Quality, more quality and more more quality

Quality measurement is an essential ingredient of the MPEG business model that targets the development of the best performing standards that satisfy given requirements.

MPEG was not certainly the first to discover the importance of media quality assessment. Decades ago, when still called Comité Consultatif International des Radiocommunications (CCIR), ITU-R developed Recommendation 500  – “Methodologies for the subjective assessment of the quality of television images”. This recommendation guided the work of television labs for decades. It was not possible, however, to satisfy all MPEG needs with BT.500, the modern name of CCIR Recommendation 500, for three main reasons: MPEG needed methods to assess the impact of coding on video quality, MPEG dealt with a much wider range of moving pictures than television and MPEG ended up dealing with more than just 2D rectangular moving pictures.

Video quality assessment in MPEG began in November 1989 at the research laboratories of JVC in Kuriyama when all aspects of the responses to the MPEG-1 Call for Proposals (CfP), including quality, were considered. Two years later MPEG met again in Kurihama to consider the responses to the MPEG-2 CfP. At that time the assessment of video quality was done using the so-called Double-stimulus impairment scale (DSIS) using a 5-grade impairent scale. In both tests massive use of digital D1 tapes was made to deliver undistorted digital video to the test facility. The Test subgroup led by the chair Tsuneyoshi Hidaka managed all the logistics of D1 tapes coming from the 4 corners of the worls.

The MPEG Test chair could convince the JVC management to offer free use of the testing facilities for MPEG-1. However, he could not achieve the same for MPEG-2. Therefore MPEG-2 respondents were asked to pay for the tests. Since then participation in most if not all subjective tests campaigns has been subject to the payment of a fee to cover the use of facilities and/or the human subjects who were requested to view the video sequences under test. The MPEG-1 and MPEG-2 tests were carried out in the wake of Recommendation BT.500.
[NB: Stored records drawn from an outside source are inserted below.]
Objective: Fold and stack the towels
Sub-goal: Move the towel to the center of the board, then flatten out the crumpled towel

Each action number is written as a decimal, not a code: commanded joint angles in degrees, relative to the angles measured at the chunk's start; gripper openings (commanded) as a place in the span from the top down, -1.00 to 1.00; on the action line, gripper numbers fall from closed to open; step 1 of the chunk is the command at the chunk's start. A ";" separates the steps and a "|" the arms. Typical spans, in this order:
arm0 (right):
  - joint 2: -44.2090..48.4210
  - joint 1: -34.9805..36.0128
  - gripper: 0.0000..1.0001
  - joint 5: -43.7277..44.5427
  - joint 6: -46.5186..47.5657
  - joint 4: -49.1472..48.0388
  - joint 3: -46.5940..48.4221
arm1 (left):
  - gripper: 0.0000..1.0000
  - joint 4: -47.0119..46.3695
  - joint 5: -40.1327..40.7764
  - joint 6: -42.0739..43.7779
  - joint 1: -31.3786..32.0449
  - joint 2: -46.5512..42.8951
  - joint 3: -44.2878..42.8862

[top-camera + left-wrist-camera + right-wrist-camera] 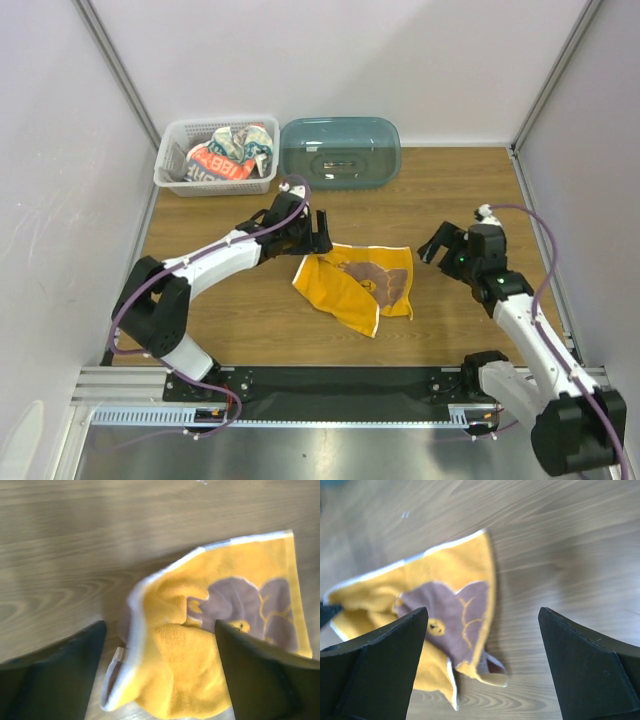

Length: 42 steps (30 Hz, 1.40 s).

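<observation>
Top external view, from the left: I see the white basket (172,170) at the back, holding two bunched towels (230,152). My left gripper (318,234) sits at the back-left corner of the orange towel (358,285), jaws spread wide and clamping nothing. That towel, brown print up, lies rumpled on the table (250,320) between the arms. My right gripper (438,246) hovers just beside its right edge, jaws wide, empty.
</observation>
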<state>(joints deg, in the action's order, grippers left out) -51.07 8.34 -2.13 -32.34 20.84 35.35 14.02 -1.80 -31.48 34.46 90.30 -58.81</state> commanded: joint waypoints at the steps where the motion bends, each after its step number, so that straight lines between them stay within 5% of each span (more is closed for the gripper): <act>1: -4.12 3.78 -0.96 -0.68 0.61 -7.03 3.05 | -0.99 5.74 6.98 0.48 -0.62 -0.74 -4.82; 4: -8.25 6.15 -0.94 -0.16 0.70 -8.27 4.90 | -1.00 8.30 7.69 -3.48 -0.53 -5.30 -0.80; 12: -19.76 10.47 -0.80 -0.68 0.70 -11.70 8.32 | -0.99 -2.32 5.23 -12.19 -0.62 -21.83 21.34; 17: -26.35 12.49 -0.40 -0.77 -0.53 -12.84 10.35 | -0.90 -7.95 5.58 -13.25 -0.62 -24.65 29.00; 20: -28.72 13.46 -0.33 -0.77 -1.67 -15.82 10.17 | -0.88 -13.03 4.79 -13.78 -0.62 -24.39 32.42; 26: -31.81 14.69 -0.34 -0.33 -2.29 -16.00 11.05 | -0.51 -25.08 6.11 -9.39 -0.62 -25.96 38.48; 31: -33.57 15.22 -0.31 1.60 -3.17 -17.50 10.70 | -0.48 -32.11 5.68 -6.13 -0.62 -26.32 40.70; 38: -35.76 15.30 -0.21 5.55 -5.37 -17.94 10.18 | 0.00 -34.50 3.92 -3.15 -0.62 -20.96 38.34; 42: -36.73 15.31 -0.18 6.26 -5.46 -17.94 10.35 | 0.02 -34.24 2.77 -2.09 -0.62 -18.59 36.92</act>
<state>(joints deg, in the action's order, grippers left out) -87.02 23.31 1.54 -36.73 4.80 43.97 -17.08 2.44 -35.92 34.11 70.76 -19.25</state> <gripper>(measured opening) 0.598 0.492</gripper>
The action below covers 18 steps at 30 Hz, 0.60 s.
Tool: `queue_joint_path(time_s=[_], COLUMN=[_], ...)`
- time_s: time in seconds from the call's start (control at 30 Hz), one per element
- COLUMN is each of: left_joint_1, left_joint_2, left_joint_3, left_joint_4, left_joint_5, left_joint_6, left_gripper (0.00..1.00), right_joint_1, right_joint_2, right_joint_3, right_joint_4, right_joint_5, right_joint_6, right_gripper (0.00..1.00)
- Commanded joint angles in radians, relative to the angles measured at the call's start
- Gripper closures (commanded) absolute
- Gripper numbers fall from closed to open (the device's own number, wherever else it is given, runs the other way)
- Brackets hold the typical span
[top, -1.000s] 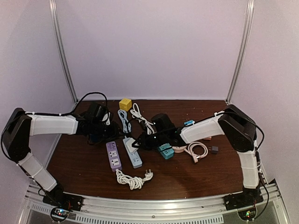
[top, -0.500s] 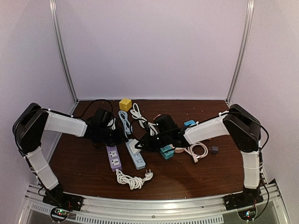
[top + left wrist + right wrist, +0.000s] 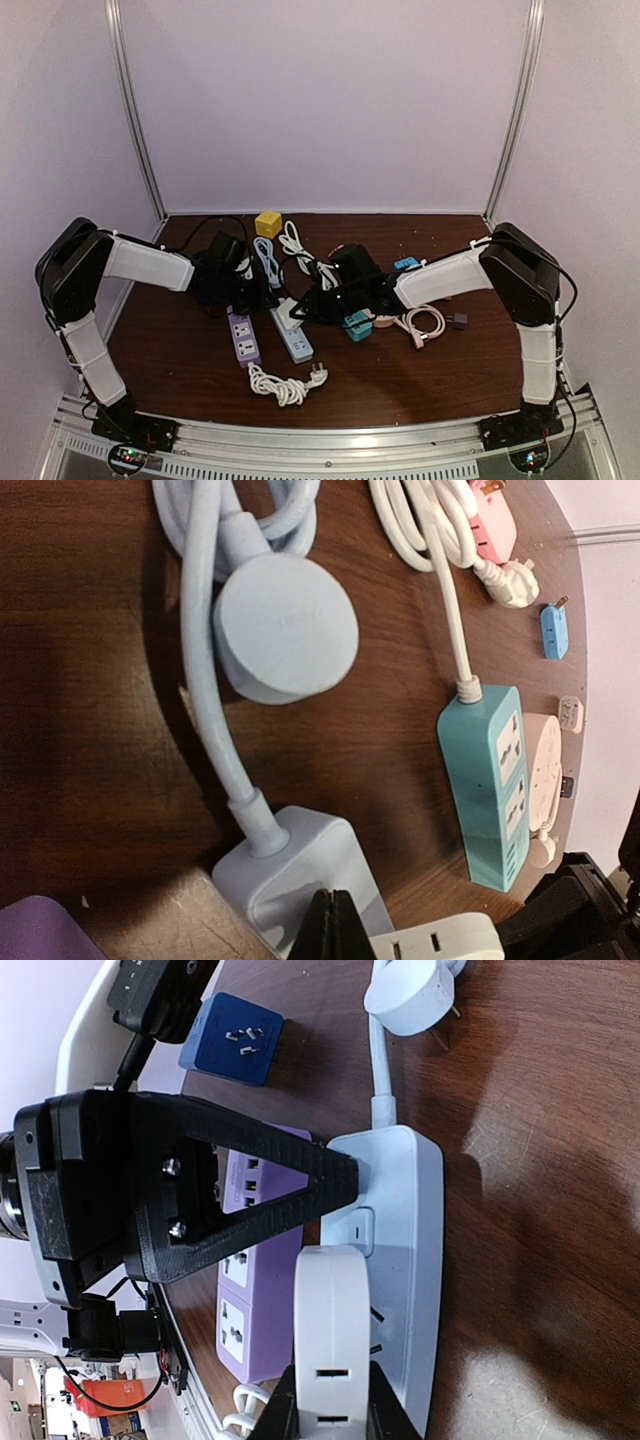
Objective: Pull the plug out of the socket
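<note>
The pulling step is in hand. The white plug [image 3: 332, 1310] is pinched from both sides by the right end effector [image 3: 332, 1415]. It is seated in the blue strip [image 3: 405, 1220], near the middle of the worktop [image 3: 400, 380]. In the top view the plug is at the 12 o'clock end of the strip. In the right wrist view two dark pins are seen between plug and strip, so it is judged that the plug is partly out but not free.

The left end effector [image 3: 340, 1178] is pressed together, with nothing between its fingers. Its tip is set against the strip, at about 10 o'clock from the plug in the top view. It is judged that the strip is being held down by it.

For the next move, the plug should be drawn straight away from the strip face, along the pins and without tilt, while the strip is pressed down by the left tip. If this pressure is lost, the strip may be lifted together with the plug. The purple strip [image 3: 250, 1310] lies just beside the blue one, at 9 o'clock in the top view, and should not be disturbed.
</note>
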<state>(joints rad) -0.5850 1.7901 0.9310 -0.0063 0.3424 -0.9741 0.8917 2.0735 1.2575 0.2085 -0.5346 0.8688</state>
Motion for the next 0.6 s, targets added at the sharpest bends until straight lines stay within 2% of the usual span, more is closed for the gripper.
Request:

The MPEG-4 tests, carried out in 1995, fundamentally changed the scope because the CfP addressed Multimedia contents, i.e.  progressively scanned moving images typically at lower resolution than TV which was supposed to be transmitted over noisy channels (videophone over fixed subscriber line or the nascent mobile networks). The statistical processing of subjective data applied to the MPEG-4 CfP was innovated by the use of ANOVA (analysis of variance), because until then tests only used simple mean value and Grand Mean, i.e. the mean value computed considering the scores assigned to several video sequences.

The use of Statistically Significant Difference (SSD) allowed a precise ranking of the technologies under test. Traditional test methods (DSIS and SS) were used together with the new Single Stimulus Continuous Quality Evaluation (SSCQE) test method to evaluate “long” video sequences of 3 minutes measure how well a video compression technology could recover from transmission errors. The tests were carried out using the D1 digital professional video recorder and Professional Studio Quality “grade 1” CRT displays.

The Digital Cinema test, carried out in 2001 at the Entertainment Technology Centre (ETC) of the University of Southern California, was designed to evaluate cinematic content in a real theatrical environment, i.e. on a 20 m base perforated screen, projected by a cinema projector fed with digital content. The subjective evaluations were done with three new test methods: The Expert Viewing Test (EVT), a two steps procedure, where the results of a DSIS test were refined by means of careful observation by a selected number of “golden eye” observations, the Double Stimulus Perceived Difference Scale (DSPDS), a double stimulus impairment detection test method using a 5 grades impairment scale and the Double Stimulus Split-Screen Perceived Difference Scale (S3PDS), a test method based on a split screen approach where both halves of the screen were observed in sequence.

The test for the Call for New Tools to Further Improve Coding Efficiency were done using traditional test methods and the same methodology and devices of the MPEG 4 Call for Proposal. The test demonstrated the existence of a new technology in video compression and allowed the collaboration between ISO and ITU-T in the area of digital video coding to resume. This was the first test to use the 11-grade impairment scale, that became a reference for DSIS and the SS test experiments, and provided a major improvement in result accuracy.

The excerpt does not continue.